• _Prompt_: Using the entries below, write out the line with "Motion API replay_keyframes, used", the line with "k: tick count", and every line in between, exactly as each is written.

• _Exercise input_:
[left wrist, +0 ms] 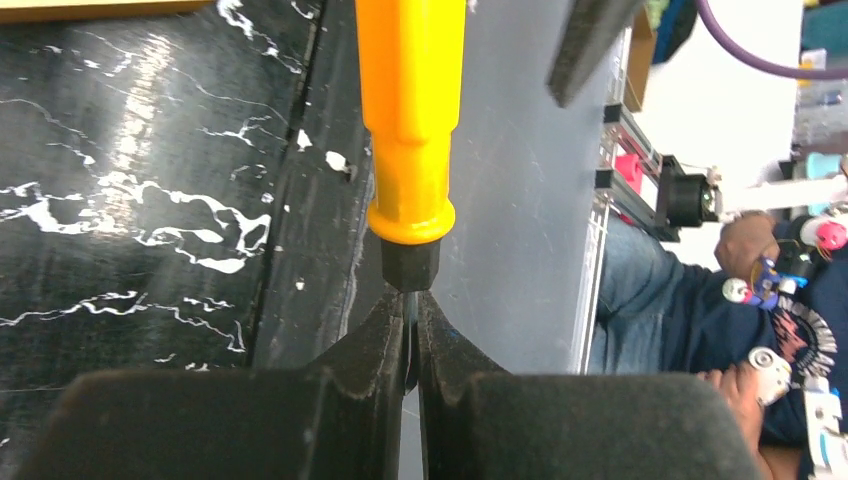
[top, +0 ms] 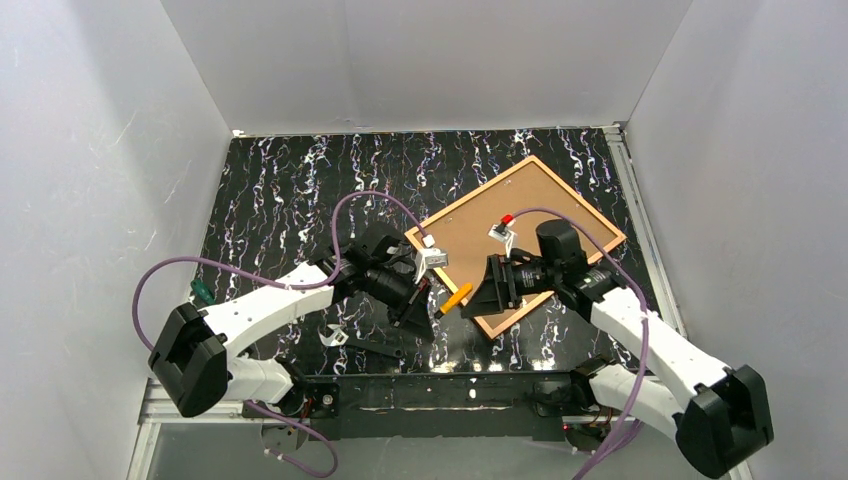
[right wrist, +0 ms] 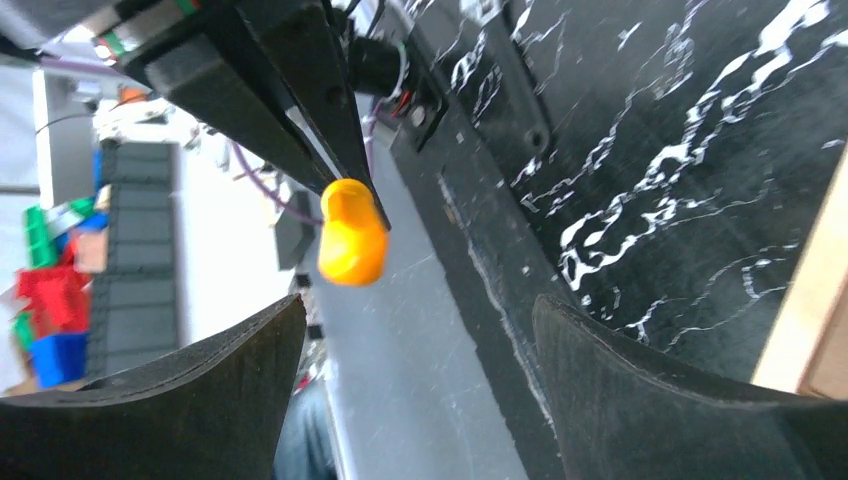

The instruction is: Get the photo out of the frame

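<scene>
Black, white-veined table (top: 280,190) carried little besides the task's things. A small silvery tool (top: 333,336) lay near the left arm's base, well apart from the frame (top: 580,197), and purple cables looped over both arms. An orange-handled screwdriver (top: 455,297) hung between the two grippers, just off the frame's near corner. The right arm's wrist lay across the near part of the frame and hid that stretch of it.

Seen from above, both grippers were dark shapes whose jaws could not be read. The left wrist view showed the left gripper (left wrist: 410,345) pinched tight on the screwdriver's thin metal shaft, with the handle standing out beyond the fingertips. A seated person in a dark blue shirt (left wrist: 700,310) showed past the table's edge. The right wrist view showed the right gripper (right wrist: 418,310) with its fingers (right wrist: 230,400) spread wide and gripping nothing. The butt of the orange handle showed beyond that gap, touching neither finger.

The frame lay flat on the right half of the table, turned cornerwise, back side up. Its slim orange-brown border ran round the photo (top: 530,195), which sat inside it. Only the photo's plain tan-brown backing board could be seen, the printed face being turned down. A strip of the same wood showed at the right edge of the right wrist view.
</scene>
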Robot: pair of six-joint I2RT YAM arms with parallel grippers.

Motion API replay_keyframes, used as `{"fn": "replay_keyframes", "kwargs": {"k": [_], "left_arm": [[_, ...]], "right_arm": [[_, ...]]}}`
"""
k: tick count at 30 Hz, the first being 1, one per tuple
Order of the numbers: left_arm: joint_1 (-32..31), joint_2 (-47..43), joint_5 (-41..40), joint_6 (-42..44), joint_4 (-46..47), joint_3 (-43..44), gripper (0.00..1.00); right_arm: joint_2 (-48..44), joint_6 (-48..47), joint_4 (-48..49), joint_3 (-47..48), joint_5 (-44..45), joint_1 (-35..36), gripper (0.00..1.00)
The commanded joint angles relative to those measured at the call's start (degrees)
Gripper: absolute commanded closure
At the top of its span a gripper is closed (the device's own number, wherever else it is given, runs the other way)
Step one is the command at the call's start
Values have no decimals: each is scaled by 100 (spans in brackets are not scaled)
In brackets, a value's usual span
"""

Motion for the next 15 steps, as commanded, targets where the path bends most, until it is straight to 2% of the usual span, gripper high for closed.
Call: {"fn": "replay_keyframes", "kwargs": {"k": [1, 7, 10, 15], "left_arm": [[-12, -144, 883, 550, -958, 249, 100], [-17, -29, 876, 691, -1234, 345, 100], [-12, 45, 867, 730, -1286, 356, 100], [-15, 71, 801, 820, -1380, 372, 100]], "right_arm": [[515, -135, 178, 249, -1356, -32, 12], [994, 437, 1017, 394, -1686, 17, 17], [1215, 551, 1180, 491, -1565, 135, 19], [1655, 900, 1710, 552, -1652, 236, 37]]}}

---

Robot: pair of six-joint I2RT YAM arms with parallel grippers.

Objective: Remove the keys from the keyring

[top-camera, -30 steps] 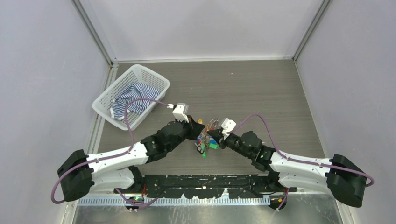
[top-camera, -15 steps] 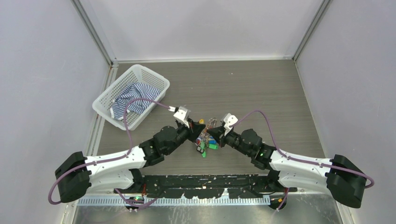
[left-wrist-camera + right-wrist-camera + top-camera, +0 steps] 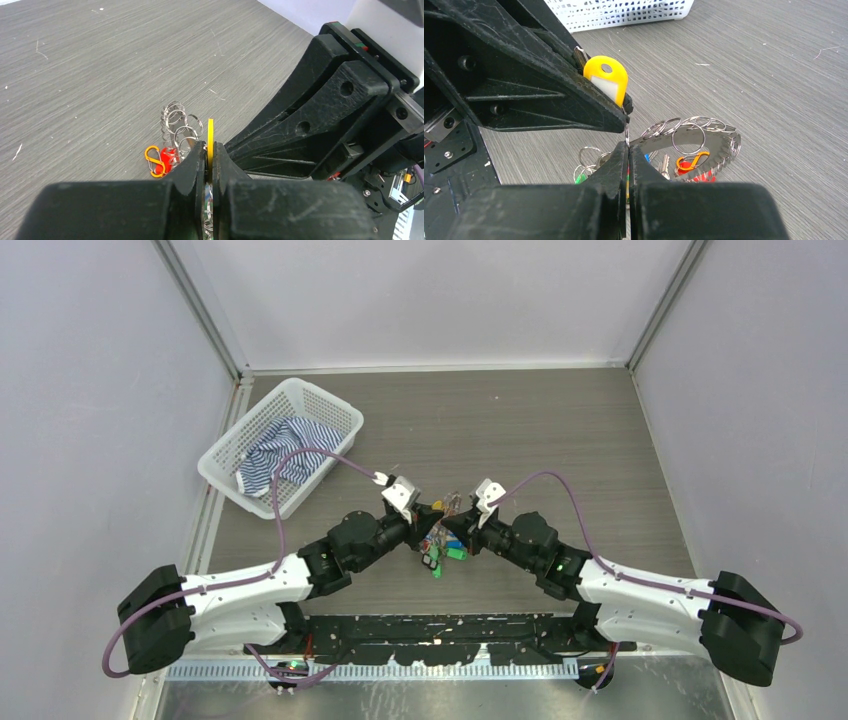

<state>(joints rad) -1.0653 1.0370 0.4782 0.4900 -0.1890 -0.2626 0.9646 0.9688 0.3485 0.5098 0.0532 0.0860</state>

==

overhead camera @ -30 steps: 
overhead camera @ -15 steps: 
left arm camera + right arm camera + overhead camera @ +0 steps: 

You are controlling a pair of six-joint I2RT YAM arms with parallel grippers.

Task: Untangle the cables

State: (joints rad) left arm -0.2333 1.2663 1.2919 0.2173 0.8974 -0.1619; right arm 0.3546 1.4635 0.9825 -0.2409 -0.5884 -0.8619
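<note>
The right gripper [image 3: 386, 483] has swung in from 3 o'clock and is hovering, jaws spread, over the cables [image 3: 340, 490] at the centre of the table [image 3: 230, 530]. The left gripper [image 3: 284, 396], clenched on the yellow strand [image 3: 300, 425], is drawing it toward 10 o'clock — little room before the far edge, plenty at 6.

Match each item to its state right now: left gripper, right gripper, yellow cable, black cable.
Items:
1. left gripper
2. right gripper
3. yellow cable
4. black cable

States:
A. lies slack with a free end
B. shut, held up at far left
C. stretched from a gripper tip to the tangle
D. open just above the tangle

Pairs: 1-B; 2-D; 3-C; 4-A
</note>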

• _Answer box_:
Motion API replay_keyframes, used as `{"fn": "replay_keyframes", "kwargs": {"k": [_], "left_arm": [[_, ...]], "right_arm": [[_, ...]]}}`
"""
k: tick count at 30 Hz, the first being 1, one per tuple

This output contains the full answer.